Experimental results

A set of experimental results on color ancient document images are presented to evaluate the performance of the proposed method. We compare our results with a recently published bleed-through removal method presented in [8], which is one of the most impairing degradations in ancient manuscripts. For this comparison, we use images from the well-known database of ancient documents presented in [36] and available online. This database contains 25 pairs of recto-verso images of ancient manuscripts affected by different levels of bleed-through, along with manually created ground truth binary images of the foreground text. It is worth mentioning that, while this database mainly focuses on bleed-through effects, our method can be used to remove also other document degradations, such as stains, folding marks, etc.

For the proposed method, the transformation from RGB to CIELab and CIELuv color spaces is performed using MATLAB built-in functions. We used the first 3 principal components after PCA reduction. The clustering algorithm is initiated with four classes, L = 4, to account for up to four different colors in the manuscript. The GMM is initialized by using the K-means function available in MATLAB. We use five iterations for the EM algorithm to find the clusters, and the Gaussian texture inpainting is initiated with pixels from the background class. The presented visual results for the method in [8] are provided by the authors.

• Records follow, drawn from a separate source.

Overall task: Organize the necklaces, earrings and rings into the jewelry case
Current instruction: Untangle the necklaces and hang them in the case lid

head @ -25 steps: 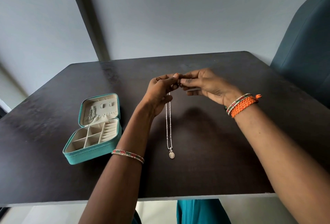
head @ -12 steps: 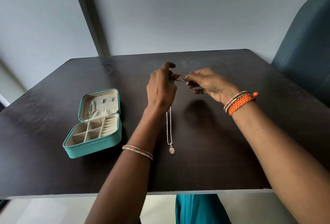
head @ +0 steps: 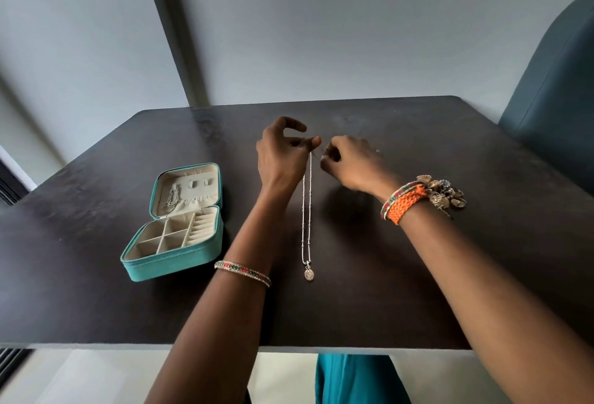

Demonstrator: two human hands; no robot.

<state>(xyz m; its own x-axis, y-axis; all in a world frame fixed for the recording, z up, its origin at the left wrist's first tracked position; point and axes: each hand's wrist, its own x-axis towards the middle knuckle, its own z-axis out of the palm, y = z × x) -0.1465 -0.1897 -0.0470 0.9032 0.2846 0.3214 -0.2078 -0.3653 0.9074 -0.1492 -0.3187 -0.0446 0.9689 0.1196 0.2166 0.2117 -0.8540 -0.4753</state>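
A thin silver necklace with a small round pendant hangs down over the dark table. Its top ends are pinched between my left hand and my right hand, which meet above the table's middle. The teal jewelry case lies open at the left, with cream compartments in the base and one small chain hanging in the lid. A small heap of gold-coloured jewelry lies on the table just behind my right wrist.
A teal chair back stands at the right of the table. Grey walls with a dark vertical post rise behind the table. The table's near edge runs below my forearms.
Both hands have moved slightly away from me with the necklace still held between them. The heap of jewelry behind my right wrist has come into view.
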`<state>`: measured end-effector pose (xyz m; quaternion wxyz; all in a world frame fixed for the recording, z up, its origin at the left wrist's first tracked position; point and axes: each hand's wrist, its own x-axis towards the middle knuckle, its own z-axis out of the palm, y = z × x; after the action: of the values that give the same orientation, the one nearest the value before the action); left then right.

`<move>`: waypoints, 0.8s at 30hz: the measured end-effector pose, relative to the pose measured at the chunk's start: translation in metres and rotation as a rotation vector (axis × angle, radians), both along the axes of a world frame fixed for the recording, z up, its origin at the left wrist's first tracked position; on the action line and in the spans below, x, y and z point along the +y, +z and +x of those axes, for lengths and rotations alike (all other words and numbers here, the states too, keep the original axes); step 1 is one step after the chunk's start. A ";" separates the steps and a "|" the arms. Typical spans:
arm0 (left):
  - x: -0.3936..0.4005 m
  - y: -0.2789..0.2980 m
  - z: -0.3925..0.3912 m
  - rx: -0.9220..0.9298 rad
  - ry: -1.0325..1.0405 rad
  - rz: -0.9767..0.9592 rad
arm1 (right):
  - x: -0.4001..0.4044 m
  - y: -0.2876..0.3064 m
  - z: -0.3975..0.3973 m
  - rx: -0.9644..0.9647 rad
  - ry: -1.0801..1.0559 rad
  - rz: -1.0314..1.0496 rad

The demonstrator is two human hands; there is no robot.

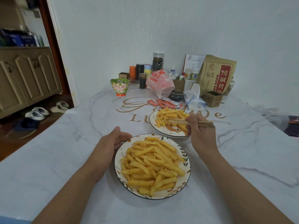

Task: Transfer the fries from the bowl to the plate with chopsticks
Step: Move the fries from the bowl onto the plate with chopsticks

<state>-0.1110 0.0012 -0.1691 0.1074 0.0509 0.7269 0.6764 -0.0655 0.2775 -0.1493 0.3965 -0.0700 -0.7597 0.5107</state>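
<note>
The crinkle-cut fries (152, 164) are heaped in the leaf-rimmed bowl (186, 173), which sits nearest the person on the marble-print tablecloth (64, 159). A smaller pile of fries (171, 116) already lies on the plate (152, 120), just beyond the bowl and to its right, the two rims nearly touching. The wooden chopsticks (179, 122) are held over the plate, tips pointing left among the fries there; whether they pinch a fry cannot be told. The right hand (200, 131), beyond the bowl's right edge, grips the chopsticks with curled fingers. The left hand (113, 139) cups the bowl's far-left rim, fingers curled at its edge and thumb raised. Farther beyond the bowl lie red sauce packets (163, 102), a tissue pack (194, 97), a pink plastic bag (160, 82) and a green flowered cup (120, 85). A brown paper bag (216, 75) with red label stands against the wall, far right of the cup.
</note>
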 end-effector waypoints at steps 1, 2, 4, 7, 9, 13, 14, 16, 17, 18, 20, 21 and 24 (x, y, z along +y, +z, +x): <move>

Quantitative evaluation of ancient document restoration is a non trivial task. Generally, the efficacy is evaluated qualitatively, as in most cases the original clean image is not available.

Fig 2 shows a visual comparison of images restored by [8] and the proposed method. Note that, although our results are in color, we show them in grayscale for a fair comparison with the grayscale results of [8]. Since we are interested in preserving the original look of the document, the efficiency of the inpainting reproducing the paper texture in the background has to be evaluated as an index of the restoration quality. As can be seen, the proposed method (Fig 2(c)) produces comparatively better results in this respect. It efficiently removes the bleed-through degradation, leaving intact the foreground text, and reproducing well the background texture. The method proposed in [8] (Fig 2(b)) produces comparative results, but some strokes of the foreground text are missing and some bleed-through strokes are still visible. They also replaced the removed bleed-through pixels with a random pixel which destroy the background texture.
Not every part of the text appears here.